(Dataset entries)
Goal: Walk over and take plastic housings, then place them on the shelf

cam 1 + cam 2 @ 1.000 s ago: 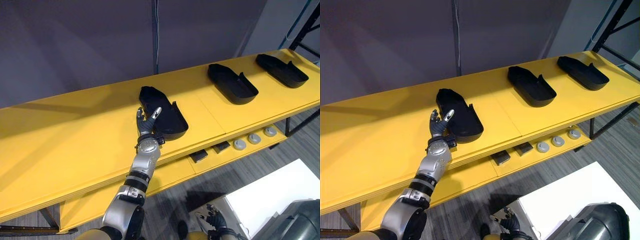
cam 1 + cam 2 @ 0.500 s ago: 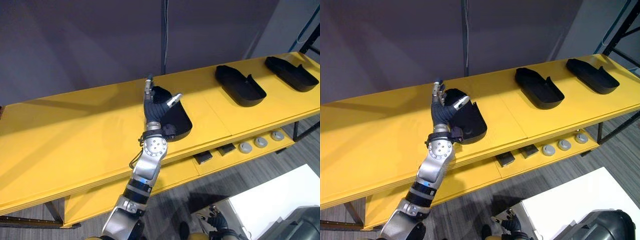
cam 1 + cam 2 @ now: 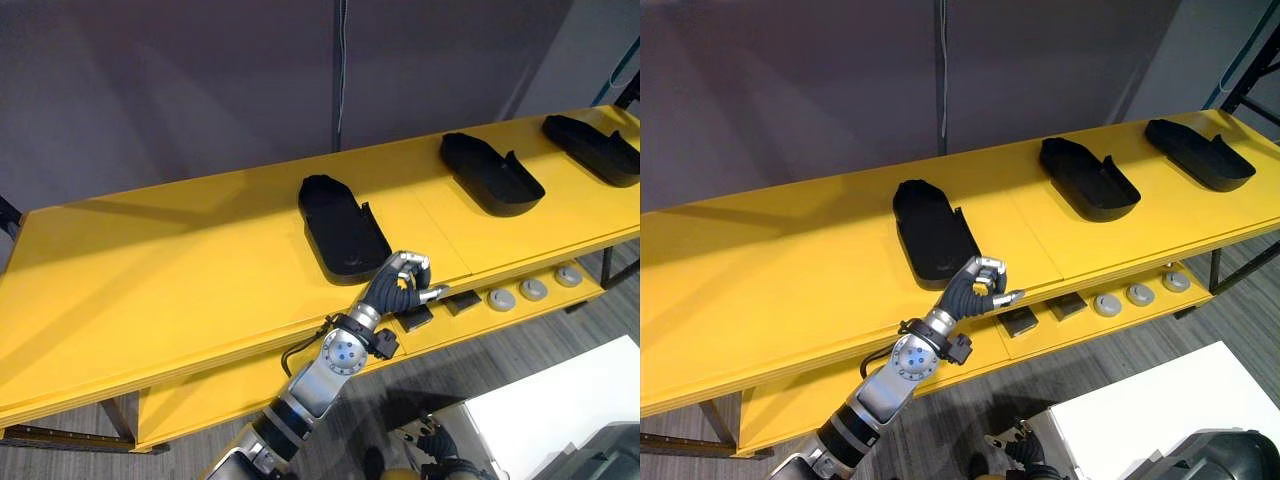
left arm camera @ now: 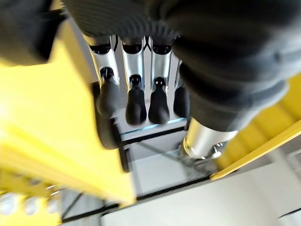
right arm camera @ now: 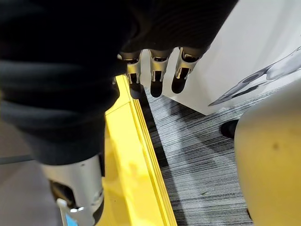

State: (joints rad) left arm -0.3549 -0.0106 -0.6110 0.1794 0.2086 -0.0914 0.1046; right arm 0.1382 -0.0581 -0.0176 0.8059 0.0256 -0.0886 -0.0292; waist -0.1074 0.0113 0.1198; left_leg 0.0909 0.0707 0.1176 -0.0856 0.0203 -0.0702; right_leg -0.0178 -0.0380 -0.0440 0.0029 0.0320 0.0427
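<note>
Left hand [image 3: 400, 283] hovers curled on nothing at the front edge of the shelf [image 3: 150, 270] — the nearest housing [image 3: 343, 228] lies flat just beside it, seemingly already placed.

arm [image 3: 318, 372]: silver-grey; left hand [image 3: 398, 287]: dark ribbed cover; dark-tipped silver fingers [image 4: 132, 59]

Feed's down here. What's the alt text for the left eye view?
The left robot hand, curled and empty, is at the front edge of the yellow shelf, beside the nearest housing. A second housing and a third housing lie farther right.
</note>
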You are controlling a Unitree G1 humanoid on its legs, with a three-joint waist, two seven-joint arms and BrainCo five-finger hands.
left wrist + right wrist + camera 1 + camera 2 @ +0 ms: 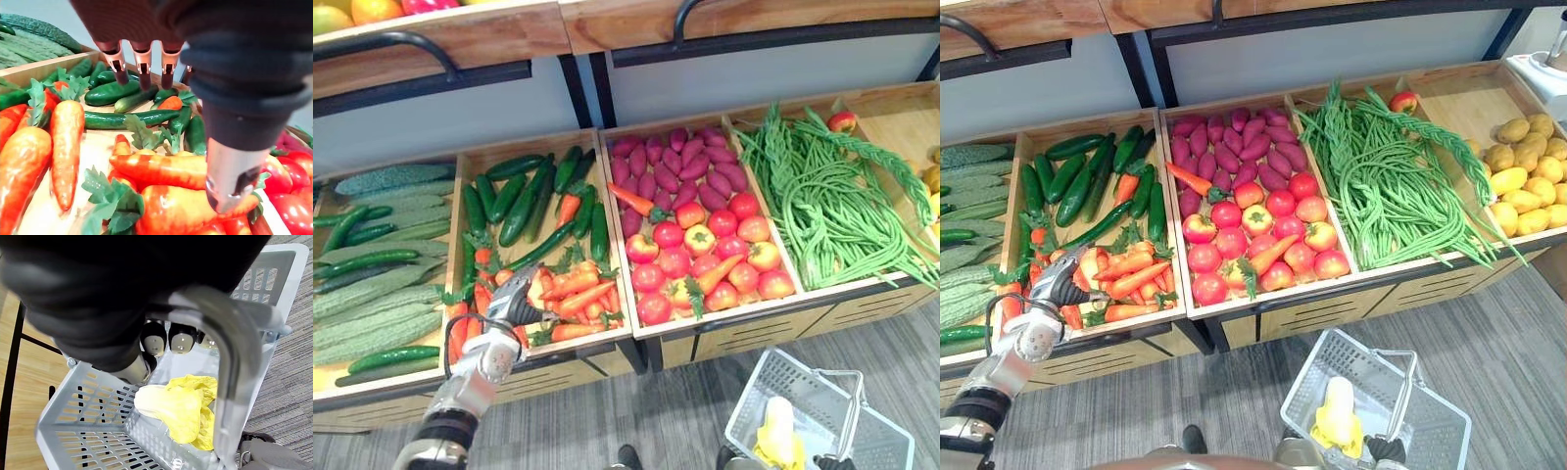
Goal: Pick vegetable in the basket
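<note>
Left hand [512, 297] spread over orange, leafy-topped carrots [576, 294]; pale grey perforated plastic basket [83, 416] gripped by the right hand [161, 340].
The left hand's fingers [142, 61] are stretched straight above the carrots in the wooden display crate [499, 149], and nothing is grasped. The basket's curved grey handle [230, 362] is enclosed by the right hand's curled fingers. A yellow-white leafy vegetable [181, 411] is seen lying inside the basket.
</note>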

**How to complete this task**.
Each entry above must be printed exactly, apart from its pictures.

**Reply**.
Goal: Walk over and take plastic housings, then place them on the shelf

cam 1 + cam 2 @ 1.000 s ago: 
cam 1 + cam 2 @ 0.500 s ago: 
cam 1 + cam 2 @ now: 
left arm camera @ now: 
right arm camera @ now: 

State: (joints rad) left arm -0.3549 -0.0106 -0.6110 0.1794 0.2086 -0.0914 0.1046; right arm 0.1382 -0.0581 -0.0176 0.8059 0.0256 -0.0886 -0.0292; waist -0.1074 0.0113 0.1198; left_leg 0.0909 0.0707 0.1176 -0.0856 0.0203 -0.0702; right_leg -0.0178 -0.0380 -0.0440 0.0029 0.0320 0.0427
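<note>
Left hand [image 3: 400, 283] hovers curled on nothing at the front edge of the shelf [image 3: 150, 270] — the nearest housing [image 3: 343, 228] lies flat just beside it, seemingly already placed.

arm [image 3: 318, 372]: silver-grey; left hand [image 3: 398, 287]: dark ribbed cover; dark-tipped silver fingers [image 4: 132, 59]

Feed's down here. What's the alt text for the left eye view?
The left robot hand, curled and empty, is at the front edge of the yellow shelf, beside the nearest housing. A second housing and a third housing lie farther right.
</note>
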You are controlling a Unitree G1 humanoid on its legs, with a three-joint waist, two seven-joint arms and BrainCo five-finger hands.
left wrist + right wrist + camera 1 + camera 2 @ +0 ms: 
Goal: Pick vegetable in the basket
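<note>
Left hand [512, 297] spread over orange, leafy-topped carrots [576, 294]; pale grey perforated plastic basket [83, 416] gripped by the right hand [161, 340].
The left hand's fingers [142, 61] are stretched straight above the carrots in the wooden display crate [499, 149], and nothing is grasped. The basket's curved grey handle [230, 362] is enclosed by the right hand's curled fingers. A yellow-white leafy vegetable [181, 411] is seen lying inside the basket.
</note>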

The output requires no further additions.